Exercise goal
Go through the data below. List every line that holds the word "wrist".

*** Information shown Section Begins ***

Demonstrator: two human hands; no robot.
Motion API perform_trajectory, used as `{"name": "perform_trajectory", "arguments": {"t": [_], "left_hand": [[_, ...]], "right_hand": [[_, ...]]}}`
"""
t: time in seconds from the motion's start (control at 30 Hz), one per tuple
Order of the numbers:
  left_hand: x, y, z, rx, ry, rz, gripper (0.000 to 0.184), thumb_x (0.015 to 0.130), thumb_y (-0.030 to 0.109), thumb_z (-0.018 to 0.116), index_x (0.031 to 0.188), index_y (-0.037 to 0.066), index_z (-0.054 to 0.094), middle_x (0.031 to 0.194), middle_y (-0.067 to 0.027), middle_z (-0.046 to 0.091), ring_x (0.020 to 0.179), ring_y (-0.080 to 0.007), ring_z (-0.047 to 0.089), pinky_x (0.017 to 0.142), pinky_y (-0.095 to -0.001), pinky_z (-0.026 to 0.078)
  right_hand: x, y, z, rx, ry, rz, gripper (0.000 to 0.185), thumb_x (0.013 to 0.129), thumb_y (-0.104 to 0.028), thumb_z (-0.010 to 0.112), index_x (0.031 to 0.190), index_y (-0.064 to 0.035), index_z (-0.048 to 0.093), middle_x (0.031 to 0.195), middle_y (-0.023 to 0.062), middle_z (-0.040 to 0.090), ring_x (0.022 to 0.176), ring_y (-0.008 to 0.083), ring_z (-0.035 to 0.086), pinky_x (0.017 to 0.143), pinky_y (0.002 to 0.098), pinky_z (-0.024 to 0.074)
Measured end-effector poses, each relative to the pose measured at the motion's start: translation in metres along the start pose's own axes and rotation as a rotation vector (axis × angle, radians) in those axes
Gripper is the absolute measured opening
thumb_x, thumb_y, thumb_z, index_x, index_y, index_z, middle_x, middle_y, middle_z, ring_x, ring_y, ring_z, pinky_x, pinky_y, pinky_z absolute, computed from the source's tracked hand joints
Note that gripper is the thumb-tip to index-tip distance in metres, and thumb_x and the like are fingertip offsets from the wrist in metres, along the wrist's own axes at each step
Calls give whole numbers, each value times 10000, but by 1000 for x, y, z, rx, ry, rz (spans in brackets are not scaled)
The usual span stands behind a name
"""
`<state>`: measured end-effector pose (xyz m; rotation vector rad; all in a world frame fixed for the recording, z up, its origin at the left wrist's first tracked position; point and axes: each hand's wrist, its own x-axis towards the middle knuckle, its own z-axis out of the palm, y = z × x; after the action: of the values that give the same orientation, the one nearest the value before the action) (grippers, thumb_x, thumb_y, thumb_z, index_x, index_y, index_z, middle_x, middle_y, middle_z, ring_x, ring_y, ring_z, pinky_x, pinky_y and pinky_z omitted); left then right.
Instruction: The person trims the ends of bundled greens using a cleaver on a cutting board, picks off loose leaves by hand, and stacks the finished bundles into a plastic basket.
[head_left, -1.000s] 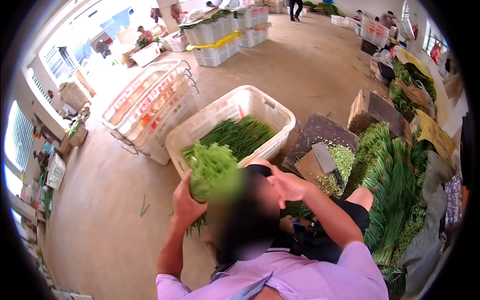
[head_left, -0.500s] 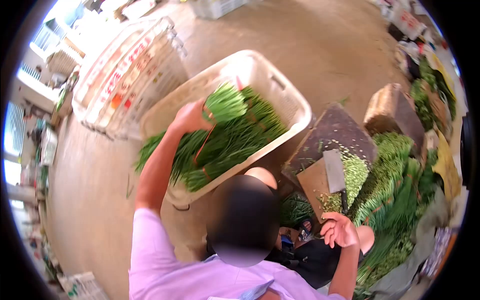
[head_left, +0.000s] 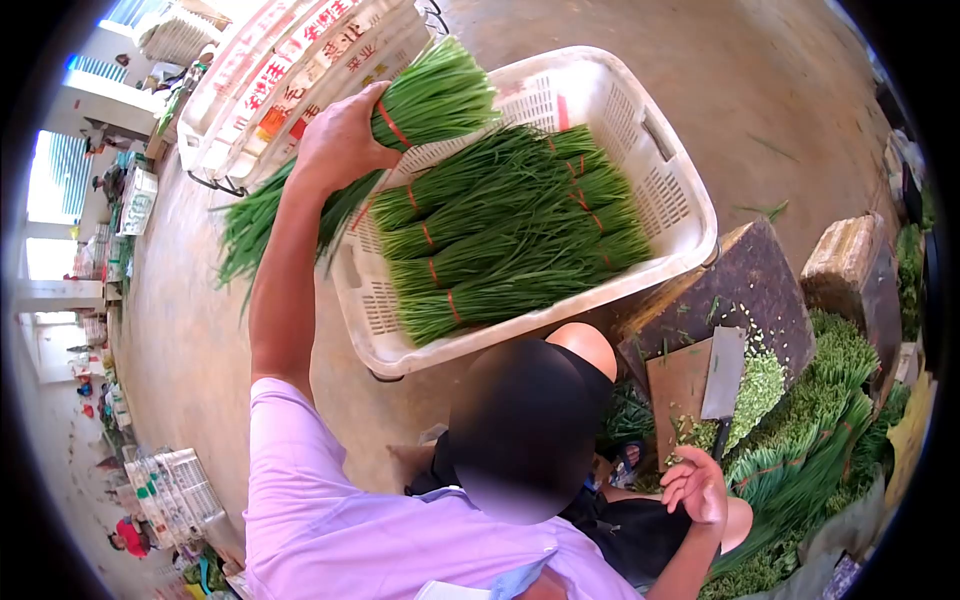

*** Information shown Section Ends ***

Task response
Note that gripper is the thumb-tip to index-tip distance in metres, and thumb_x and the like are fingertip offsets from the wrist in metres, along the wrist's own axes at each step
`<state>`: measured end-effector pose (xyz m; rotation vector rad; all in a world frame fixed for the recording, z up, its origin at the left wrist's first tracked position; point and axes: each hand's wrist, its own x-axis towards the middle knuckle, its own z-axis out of the palm, y = z × x; after the action: of the values that give the same orientation, the one nearest the value before the action) (grippers, thumb_x, thumb_y, thumb_z, index_x, index_y, index_z, middle_x, middle_y, middle_z, ring_x, ring_y, ring_z, pinky_x, pinky_y and pinky_z omitted); left then right.

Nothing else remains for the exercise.